[Work order]
Nothing more is wanted than an exact repeat of the data below.

===== Extracted records =====

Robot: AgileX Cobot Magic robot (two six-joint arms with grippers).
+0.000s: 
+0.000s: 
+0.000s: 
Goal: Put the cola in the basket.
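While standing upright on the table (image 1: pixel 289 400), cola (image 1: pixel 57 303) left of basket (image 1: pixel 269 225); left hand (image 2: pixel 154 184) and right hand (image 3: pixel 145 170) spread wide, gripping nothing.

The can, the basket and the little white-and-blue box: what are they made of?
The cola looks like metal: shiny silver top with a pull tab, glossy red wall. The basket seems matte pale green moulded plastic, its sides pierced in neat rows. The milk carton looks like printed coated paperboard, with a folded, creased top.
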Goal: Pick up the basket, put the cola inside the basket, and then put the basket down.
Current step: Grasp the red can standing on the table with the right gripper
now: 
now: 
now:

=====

[Output]
Robot: AgileX Cobot Magic robot (two six-joint arms with grippers).
+0.000s: 
+0.000s: 
+0.000s: 
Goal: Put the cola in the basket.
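While standing upright on the table (image 1: pixel 289 400), cola (image 1: pixel 57 303) left of basket (image 1: pixel 269 225); left hand (image 2: pixel 154 184) and right hand (image 3: pixel 145 170) spread wide, gripping nothing.

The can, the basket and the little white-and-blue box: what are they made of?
The cola looks like metal: shiny silver top with a pull tab, glossy red wall. The basket seems matte pale green moulded plastic, its sides pierced in neat rows. The milk carton looks like printed coated paperboard, with a folded, creased top.
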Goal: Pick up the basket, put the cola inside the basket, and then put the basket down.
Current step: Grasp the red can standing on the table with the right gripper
now: 
now: 
now:

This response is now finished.